We live in two very different worlds; a world of technical and technological order and clarity, and a world of personal and social disorder and confusion. We are increasingly able to solve problems in one domain and increasingly endangered by our inability to solve problems in the other.

Normal science is successful primarily because it is a domain of knowledge controlled by paradigms. The paradigm defines the standards, principles and methods of the discipline. It is not apparent to the laity but science moves forward in small incremental steps. Science seldom seeks and almost never produces major novelties.

Science solves puzzles. The logic of the paradigm insulates the professional group from problems that are unsolvable by that paradigm. One reason that science progresses so rapidly and with such assurance is because the logic of that paradigm allows the practitioners to work on problems that only their lack of ingenuity will keep them from solving.

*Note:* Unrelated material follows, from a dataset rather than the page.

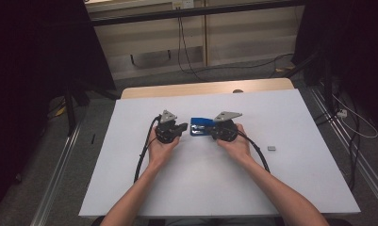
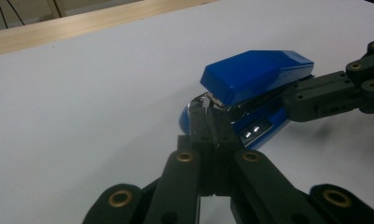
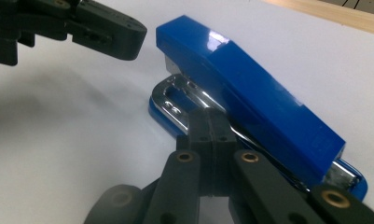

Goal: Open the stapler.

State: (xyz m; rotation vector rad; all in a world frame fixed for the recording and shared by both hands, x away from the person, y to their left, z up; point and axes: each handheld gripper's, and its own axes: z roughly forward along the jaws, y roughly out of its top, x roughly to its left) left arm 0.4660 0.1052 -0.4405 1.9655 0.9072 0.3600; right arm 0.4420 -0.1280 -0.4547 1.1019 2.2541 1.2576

Science uses instrumental rationality to solve puzzles. Instrumental rationality is a systematic process for reflecting upon the best action to take to reach an established end. The obvious question becomes ‘what mode of rationality is available for determining ends?’ Instrumental rationality appears to be of little use in determining such matters as “good” and “right”.

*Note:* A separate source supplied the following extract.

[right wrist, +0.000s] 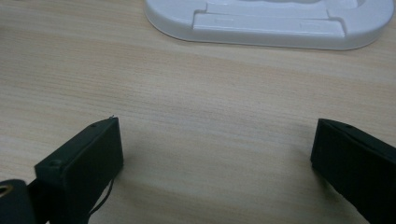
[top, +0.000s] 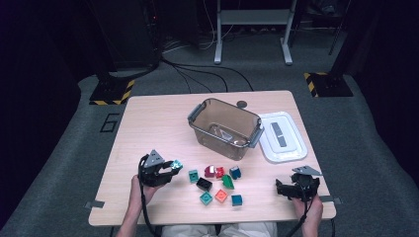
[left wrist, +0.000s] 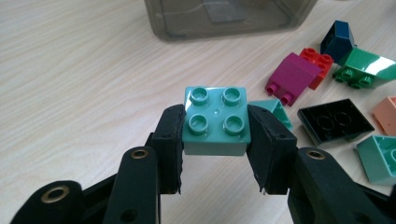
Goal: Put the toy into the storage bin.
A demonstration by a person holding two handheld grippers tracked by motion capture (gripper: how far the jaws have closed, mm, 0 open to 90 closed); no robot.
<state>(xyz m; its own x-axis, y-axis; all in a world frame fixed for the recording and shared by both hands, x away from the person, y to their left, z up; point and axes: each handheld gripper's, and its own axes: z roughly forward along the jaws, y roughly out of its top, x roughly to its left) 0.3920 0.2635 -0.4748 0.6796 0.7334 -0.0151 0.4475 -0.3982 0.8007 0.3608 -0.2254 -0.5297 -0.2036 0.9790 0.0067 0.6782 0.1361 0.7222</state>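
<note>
**One teal brick in hand, bin beyond it**

One teal brick (left wrist: 215, 120) sits clamped between the pads of the left gripper (top: 167, 170), studs up, held clear of the table (top: 148, 123). All places below are taken from the clear bin (top: 225, 127). The held brick lies on the near-left side of the bin, well apart from its rim; in the left gripper view the bin wall (left wrist: 224, 18) stands straight ahead of the jaws, so the coming carry appears to run forward and up over that near wall. The brick is square, with no long axis to align. The left hand is the nearer to the bin. The right gripper (top: 296, 189) rests near-right of the bin, jaws spread wide and empty over bare wood, with the white lid (right wrist: 271, 21) ahead of it. The loose bricks (top: 217, 182) lie just in front of the bin. The surface is pale wood; grey carpet and stands lie behind it.
</note>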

There is a striking difference between the logic of technical problems and that of dialectical problems. The principles, methods and standards for dealing with technical problems and problems of “real life” are as different as night and day. Real life problems cannot be solved only using deductive and inductive reasoning.

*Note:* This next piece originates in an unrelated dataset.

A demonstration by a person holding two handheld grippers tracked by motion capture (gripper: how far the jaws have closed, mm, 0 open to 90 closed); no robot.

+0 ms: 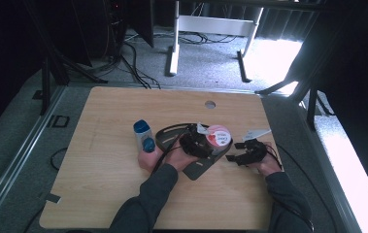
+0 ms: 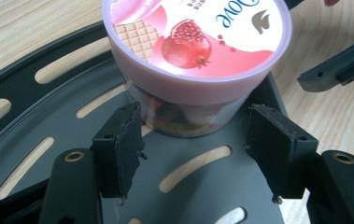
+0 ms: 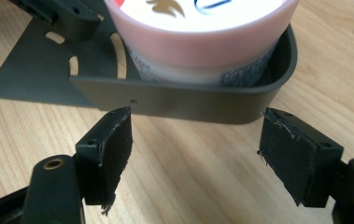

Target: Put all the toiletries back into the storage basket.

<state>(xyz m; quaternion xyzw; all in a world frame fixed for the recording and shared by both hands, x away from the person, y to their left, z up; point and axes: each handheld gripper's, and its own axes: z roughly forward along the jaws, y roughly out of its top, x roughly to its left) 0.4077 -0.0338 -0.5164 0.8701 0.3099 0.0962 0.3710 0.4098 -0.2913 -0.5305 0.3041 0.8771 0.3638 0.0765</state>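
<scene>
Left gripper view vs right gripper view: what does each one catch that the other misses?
Left gripper view alone: the pomegranate picture on the tub's lid, and the long slots in the tray floor under its open jaws. Right gripper view alone: the tray's raised outer wall seen from outside, with bare table between its open jaws. Both: the pink-lidded tub standing in the dark slotted tray.

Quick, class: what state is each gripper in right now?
Left gripper: open, jaws either side of the pink-lidded tub, not touching it.
Right gripper: open, holding nothing, just short of the dark tray.
</scene>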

Dialectical reasoning methods require the ability to slip quickly between contradictory lines of reasoning. One needs skill to develop a synthesis of one point of view with another. Where technical matters are generally confined to only one well understood frame of reference real life problems become multi-dimensional totalities.

When we think dialectically we are guided by principles not by procedures. Real life problems span multiple categories and academic disciplines. We need point-counter-point argumentation; we need emancipatory reasoning to resolve dialectical problems. We need critical thinking skills and attitudes to resolve real life problems.

How can we become intellectually sophisticated enough to survive our own technological success?

Can our civilization survive much longer if our citizens fail to become more intellectually sophisticated? Presently it is apparent to me that few citizens have any idea of the problems that we face. If the citizens do not comprehend what is going on they certainly will be unwilling to make the sacrifices required.

I suspect that we have already past the tipping point. The tipping point is that situation in history, if past, cannot be recovered. There is a tipping point in the human body such that if reached the immune system in the body cannot recover and eventually heal the body.

I suspect that the human species tipping point might have been the Industrial Revolution.